Service: AegisRuntime

The single service exported by the orchestrator gRPC server:

package aegis.runtime.v1;

service AegisRuntime {
  rpc ExecuteAgent(ExecuteAgentRequest) returns (stream ExecutionEvent);
  rpc ExecuteSystemCommand(ExecuteSystemCommandRequest) returns (ExecuteSystemCommandResponse);
  rpc ValidateWithJudges(ValidateRequest) returns (ValidateResponse);
  rpc QueryCortexPatterns(QueryCortexRequest) returns (QueryCortexResponse);
  rpc StoreCortexPattern(StoreCortexPatternRequest) returns (StoreCortexPatternResponse);
  rpc AttestAgent(AttestAgentRequest) returns (AttestAgentResponse);
  rpc InvokeTool(InvokeToolRequest) returns (InvokeToolResponse);
  rpc IngestStimulus(IngestStimulusRequest) returns (IngestStimulusResponse);
}

ExecuteAgent (server-streaming)

Execute an agent with 100monkeys iterative refinement. Streams typed events as execution progresses.
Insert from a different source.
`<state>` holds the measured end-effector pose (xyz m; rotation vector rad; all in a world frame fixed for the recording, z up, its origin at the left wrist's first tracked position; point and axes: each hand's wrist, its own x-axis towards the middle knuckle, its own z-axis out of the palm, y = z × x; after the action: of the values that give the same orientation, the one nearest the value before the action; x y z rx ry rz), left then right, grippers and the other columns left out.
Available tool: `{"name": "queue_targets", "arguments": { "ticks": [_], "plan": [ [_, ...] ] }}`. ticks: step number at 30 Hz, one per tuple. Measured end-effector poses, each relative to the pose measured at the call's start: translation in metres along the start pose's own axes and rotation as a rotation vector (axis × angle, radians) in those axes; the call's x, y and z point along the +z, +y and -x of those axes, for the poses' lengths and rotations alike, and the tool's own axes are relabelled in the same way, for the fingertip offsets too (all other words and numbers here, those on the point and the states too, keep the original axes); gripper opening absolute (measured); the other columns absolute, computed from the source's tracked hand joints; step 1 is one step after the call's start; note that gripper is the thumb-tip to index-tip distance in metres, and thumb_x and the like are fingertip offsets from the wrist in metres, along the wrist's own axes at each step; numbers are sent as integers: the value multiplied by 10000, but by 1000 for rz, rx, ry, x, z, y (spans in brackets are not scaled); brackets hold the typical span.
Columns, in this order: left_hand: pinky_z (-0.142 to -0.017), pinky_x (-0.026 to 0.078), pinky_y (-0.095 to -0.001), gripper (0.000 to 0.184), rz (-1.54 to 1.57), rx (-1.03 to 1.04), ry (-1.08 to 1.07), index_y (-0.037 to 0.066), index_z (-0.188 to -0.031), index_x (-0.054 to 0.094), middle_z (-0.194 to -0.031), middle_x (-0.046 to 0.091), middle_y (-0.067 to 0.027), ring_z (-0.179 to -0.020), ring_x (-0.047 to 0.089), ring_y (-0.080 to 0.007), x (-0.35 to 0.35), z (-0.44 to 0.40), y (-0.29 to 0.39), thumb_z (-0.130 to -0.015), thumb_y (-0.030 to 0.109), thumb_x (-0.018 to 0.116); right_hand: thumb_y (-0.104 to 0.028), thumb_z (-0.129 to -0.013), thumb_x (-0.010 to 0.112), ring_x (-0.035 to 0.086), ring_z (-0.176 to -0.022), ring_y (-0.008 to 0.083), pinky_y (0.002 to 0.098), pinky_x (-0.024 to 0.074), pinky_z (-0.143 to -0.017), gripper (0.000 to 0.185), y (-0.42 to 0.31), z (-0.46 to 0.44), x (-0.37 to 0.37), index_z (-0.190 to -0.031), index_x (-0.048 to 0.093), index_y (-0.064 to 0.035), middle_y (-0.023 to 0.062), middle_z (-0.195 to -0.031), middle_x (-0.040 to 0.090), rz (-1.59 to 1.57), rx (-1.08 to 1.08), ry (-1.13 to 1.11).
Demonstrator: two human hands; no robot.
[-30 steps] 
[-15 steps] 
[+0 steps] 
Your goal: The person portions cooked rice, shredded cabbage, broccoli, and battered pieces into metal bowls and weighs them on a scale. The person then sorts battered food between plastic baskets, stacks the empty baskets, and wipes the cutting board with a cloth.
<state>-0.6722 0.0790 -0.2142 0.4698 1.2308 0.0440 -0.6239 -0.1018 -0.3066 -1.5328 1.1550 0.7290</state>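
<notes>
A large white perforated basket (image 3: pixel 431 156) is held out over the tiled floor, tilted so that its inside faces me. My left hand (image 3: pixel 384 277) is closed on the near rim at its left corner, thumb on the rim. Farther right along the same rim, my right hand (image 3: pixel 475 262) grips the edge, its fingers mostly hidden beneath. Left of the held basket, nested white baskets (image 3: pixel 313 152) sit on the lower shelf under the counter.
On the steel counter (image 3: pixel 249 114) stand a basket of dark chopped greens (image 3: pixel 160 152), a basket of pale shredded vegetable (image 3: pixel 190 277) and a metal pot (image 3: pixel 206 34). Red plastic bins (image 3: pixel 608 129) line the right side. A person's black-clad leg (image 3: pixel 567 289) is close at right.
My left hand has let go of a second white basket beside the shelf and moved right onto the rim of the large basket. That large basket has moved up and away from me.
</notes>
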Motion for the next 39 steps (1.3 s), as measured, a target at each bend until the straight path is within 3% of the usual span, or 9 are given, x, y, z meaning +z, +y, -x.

rpc ExecuteAgent(ExecuteAgentRequest) returns (stream ExecutionEvent);

Request:

message ExecuteAgentRequest {
  string agent_id                         = 1;
  string input                            = 2;
  string context_json                     = 3;
  optional SecurityPolicy security_policy = 4;
  optional string workflow_execution_id   = 5; // Link to a workflow execution
}

Response stream — ExecutionEvent:

Events are strongly typed via a oneof discriminant:

message ExecutionEvent {
  oneof event {
    ExecutionStarted   execution_started   = 1;
    IterationStarted   iteration_started   = 2;
    IterationOutput    iteration_output    = 3;
    IterationCompleted iteration_completed = 4;
    IterationFailed    iteration_failed    = 5;
    RefinementApplied  refinement_applied  = 6;
    ExecutionCompleted execution_completed = 7;
    ExecutionFailed    execution_failed    = 8;
  }
}

Key event messages:

message ExecutionStarted {
  string execution_id = 1;
  string agent_id     = 2;
  string started_at   = 3; // ISO 8601
}

message IterationStarted {
  string execution_id     = 1;
  uint32 iteration_number = 2;
  string action           = 3;
  string started_at       = 4;
}

message IterationFailed {
  string execution_id     = 1;
  uint32 iteration_number = 2;
  IterationError error    = 3;
  string failed_at        = 4;
}

message IterationError {
  string error_type          = 1;
  string message             = 2;
  optional string stacktrace = 3;
}

message RefinementApplied {
  string execution_id     = 1;
  uint32 iteration_number = 2;
  string code_diff        = 3;
  string applied_at       = 4;
}

message ExecutionCompleted {
  string execution_id     = 1;
  string final_output     = 2;
  uint32 total_iterations = 3;
  string completed_at     = 4;
}

message ExecutionFailed {
  string execution_id     = 1;
  string reason           = 2;
  uint32 total_iterations = 3;
  string failed_at        = 4;
}

Service account tenant delegation:

Service accounts should include x-tenant-id in call metadata to execute agents in the target user tenant. Example: metadata.add("x-tenant-id", "zaru-consumer"). Without this key, service account calls scope to the aegis-system tenant by default.

Example (TypeScript):

import * as grpc from '@grpc/grpc-js';
import * as protoLoader from '@grpc/proto-loader';

const pkgDef = protoLoader.loadSync('aegis_runtime.proto');
const proto = grpc.loadPackageDefinition(pkgDef).aegis.runtime.v1 as any;

const client = new proto.AegisRuntime('localhost:50051', grpc.credentials.createInsecure());

const stream = client.ExecuteAgent({
  agent_id: 'agt-uuid-here',
  input: 'Write a primality check function',
  context_json: '{}',
});

stream.on('data', (event: any) => {
  if (event.execution_started) {
    console.log('Started:', event.execution_started.execution_id);
  } else if (event.iteration_started) {
    console.log(`Iteration ${event.iteration_started.iteration_number}: ${event.iteration_started.action}`);
  } else if (event.execution_completed) {
    console.log('Output:', event.execution_completed.final_output);
  }
});

stream.on('end', () => console.log('Done'));
stream.on('error', (err: Error) => console.error(err));

ExecuteSystemCommand

Execute a shell command on the orchestrator host. Used by workflow System states.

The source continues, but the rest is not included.